Angkutan kota kembali melaju meski dudukku belum benar-benar pas di bangku yang melajur dua di dalamnya. Tatapan mataku langsung terpaut pada sosok seorang ibu muda yang sedang memainkan jari-jemarinya pada sebuah ponsel.
Seorang anak balita yang lucu luput dari perhatiannya. Hanya sesekali terdengar kata-kata : “Awas jatuh…, ….duduk sini, …..jangan buat mami marah ya?” ujarnya setengah berteriak kepada anak lelaki berusia satu tahun lebih itu tanpa ada jawaban dari sang anak karena tentu saja si anak belum bisa ngomong.

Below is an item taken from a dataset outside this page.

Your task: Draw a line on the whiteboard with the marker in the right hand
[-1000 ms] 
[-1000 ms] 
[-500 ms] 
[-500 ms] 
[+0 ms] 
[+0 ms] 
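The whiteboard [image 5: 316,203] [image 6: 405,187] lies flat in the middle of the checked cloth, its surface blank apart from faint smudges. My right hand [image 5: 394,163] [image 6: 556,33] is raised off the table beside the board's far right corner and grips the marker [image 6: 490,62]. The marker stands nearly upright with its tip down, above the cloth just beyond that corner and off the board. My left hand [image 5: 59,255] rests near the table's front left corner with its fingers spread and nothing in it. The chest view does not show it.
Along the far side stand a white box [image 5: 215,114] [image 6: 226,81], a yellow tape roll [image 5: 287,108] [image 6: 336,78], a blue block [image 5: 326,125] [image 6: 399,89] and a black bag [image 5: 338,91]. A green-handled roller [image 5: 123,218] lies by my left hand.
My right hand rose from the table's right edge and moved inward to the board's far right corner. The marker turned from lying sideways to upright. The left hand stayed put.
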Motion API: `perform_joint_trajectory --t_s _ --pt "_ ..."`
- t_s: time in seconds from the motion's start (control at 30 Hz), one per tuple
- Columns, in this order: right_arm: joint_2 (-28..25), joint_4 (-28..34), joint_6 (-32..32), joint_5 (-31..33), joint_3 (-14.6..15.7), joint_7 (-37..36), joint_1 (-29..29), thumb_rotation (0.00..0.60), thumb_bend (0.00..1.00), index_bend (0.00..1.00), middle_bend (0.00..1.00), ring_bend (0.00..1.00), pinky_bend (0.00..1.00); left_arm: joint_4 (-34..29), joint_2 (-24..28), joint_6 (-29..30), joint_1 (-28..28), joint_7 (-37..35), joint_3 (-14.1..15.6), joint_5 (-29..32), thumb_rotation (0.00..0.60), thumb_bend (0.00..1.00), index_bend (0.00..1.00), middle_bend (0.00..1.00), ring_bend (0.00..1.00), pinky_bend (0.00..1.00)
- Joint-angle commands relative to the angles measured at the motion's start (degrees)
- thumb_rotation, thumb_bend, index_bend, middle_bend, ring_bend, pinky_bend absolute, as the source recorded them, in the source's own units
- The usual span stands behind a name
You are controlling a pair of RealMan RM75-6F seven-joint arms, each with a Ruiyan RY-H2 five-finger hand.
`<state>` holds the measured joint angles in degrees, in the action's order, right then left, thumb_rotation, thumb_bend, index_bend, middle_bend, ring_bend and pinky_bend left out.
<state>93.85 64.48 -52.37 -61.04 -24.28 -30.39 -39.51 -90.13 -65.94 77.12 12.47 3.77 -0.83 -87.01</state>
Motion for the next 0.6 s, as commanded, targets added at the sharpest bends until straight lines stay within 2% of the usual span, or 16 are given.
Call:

Tiba-tiba saja aku terkejut setengah mati ketika si anak dari pikirannya berkata-kata padaku, dan langsung masuk ke dalam alam sadarku. “Tante…Tante… heran ya…lihat Mamiku BBM-an terus gak pedulikan aku anaknya?” ujarnya sembari menatapku dengan wajah lucunya.
Ilusi ini membuatkau menjadi bodoh. “Mana ada komunikasi dua orang bisa terjadi dari pikiran tanpa kata-kata terucap.” Sergahku mengingatkan diri sembari mengusap wajah.
Sekali lagi aku terperangah ketika bocah itu berucap : “Tante jangan heran, aku tau kenapa tante merasa bodoh. Karena kita ngomongnya gak pake kata-kata ya?”
Kucoba ikut alur pikirannya, aku mulai bertanya padanya : “siapa namanya nak?” tanpa bersuara dia menjawab : “Toni…Tante, lengkapnya Anton Pramudya Prakasa…, keren ya…tante namaku?”
“Iya…tante, tapi Mamiku rada cuek samaku. Lihat aja tuh Mami asyik sendiri” katanya sambil mengarahkan tatapan matanya kepada Maminya.
Senyumnya kembali mengembang padaku. Tatapan matanya menusuk jauh ke dalam lubuk hatiku. Pikiran-pikiran anak itu bisa kudengar jelas bahkan keinginannya juga.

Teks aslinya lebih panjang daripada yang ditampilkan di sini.